Maximum Power Recovery of Regenerative Braking in Electric Vehicles Based on Switched Reluctance Drive

This paper presents a regenerative braking control scheme for Switched Reluctance Machine (SRM) drive in Electric Vehicles (EVs). The main purpose is to maximize the recovered energy during battery charging by taking into account the nonlinear physical characteristics of the Switched Reluctance Machine. The proposed regenerative braking method employs the back-EMF in the generation process as a complicated position-dependent voltage source. The proposed maximum power recovery (MPR) operation of the regenerative braking is first based on the maximization of the extracted power from the machine and then the maximization of the power transferred to the battery.

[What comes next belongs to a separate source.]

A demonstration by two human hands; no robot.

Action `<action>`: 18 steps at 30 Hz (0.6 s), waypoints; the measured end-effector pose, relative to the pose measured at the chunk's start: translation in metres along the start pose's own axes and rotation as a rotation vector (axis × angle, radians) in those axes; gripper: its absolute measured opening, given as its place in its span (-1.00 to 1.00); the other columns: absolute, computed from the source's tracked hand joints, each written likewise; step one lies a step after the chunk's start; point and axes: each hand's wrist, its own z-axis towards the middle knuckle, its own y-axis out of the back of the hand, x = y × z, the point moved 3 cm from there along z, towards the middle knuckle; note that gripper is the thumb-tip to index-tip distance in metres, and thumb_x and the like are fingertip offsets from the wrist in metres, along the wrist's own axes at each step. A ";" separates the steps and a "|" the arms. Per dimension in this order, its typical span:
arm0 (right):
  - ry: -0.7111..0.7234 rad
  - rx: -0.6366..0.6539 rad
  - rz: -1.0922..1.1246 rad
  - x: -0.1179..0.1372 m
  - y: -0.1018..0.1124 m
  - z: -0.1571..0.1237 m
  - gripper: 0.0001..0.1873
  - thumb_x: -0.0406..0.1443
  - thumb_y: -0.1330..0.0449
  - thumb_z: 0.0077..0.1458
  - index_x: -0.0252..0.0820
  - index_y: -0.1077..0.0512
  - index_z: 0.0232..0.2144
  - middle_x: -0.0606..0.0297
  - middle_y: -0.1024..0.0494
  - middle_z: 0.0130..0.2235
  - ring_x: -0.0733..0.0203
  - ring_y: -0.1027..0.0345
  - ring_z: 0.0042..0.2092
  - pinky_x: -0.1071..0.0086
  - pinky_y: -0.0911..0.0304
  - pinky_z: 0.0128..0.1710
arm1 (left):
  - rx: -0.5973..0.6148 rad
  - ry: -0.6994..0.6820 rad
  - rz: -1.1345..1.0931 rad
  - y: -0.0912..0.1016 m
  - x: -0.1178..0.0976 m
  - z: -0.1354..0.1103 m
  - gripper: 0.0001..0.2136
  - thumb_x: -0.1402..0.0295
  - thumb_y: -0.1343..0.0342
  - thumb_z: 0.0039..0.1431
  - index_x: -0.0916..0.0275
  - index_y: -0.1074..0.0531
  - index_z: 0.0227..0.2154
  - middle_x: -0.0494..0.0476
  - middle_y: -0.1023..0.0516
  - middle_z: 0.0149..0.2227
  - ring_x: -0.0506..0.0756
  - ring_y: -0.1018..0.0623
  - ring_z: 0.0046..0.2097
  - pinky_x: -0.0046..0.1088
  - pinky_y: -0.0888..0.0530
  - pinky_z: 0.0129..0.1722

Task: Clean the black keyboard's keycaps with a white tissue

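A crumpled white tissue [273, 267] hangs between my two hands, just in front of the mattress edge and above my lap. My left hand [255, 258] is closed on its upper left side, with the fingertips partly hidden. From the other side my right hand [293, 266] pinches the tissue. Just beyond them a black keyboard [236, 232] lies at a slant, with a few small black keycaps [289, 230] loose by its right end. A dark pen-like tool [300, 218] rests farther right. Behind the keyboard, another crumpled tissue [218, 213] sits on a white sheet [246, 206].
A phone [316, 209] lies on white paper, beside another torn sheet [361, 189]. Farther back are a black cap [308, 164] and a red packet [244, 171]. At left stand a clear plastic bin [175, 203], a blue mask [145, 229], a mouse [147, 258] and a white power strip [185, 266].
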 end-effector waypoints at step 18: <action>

The maximum power extraction (MPE) from SRM is based on maximizing the energy conversion ratio by the calculation of the optimum PWM switching duty cycle, turn-on, and turn-off angles. By using the impedance matching theorem that allows the maximum power transfer (MPT) of the MPE, the proposed MPR is achieved. The parametric averaged value modeling of the machine phase currents in the chopping control mode is used for MPR realization. By following this model, a nonlinear equivalent input resistance is derived for the battery internal resistance matching. The effectiveness of the proposed regenerative braking method is demonstrated through simulation results and experimental implementation.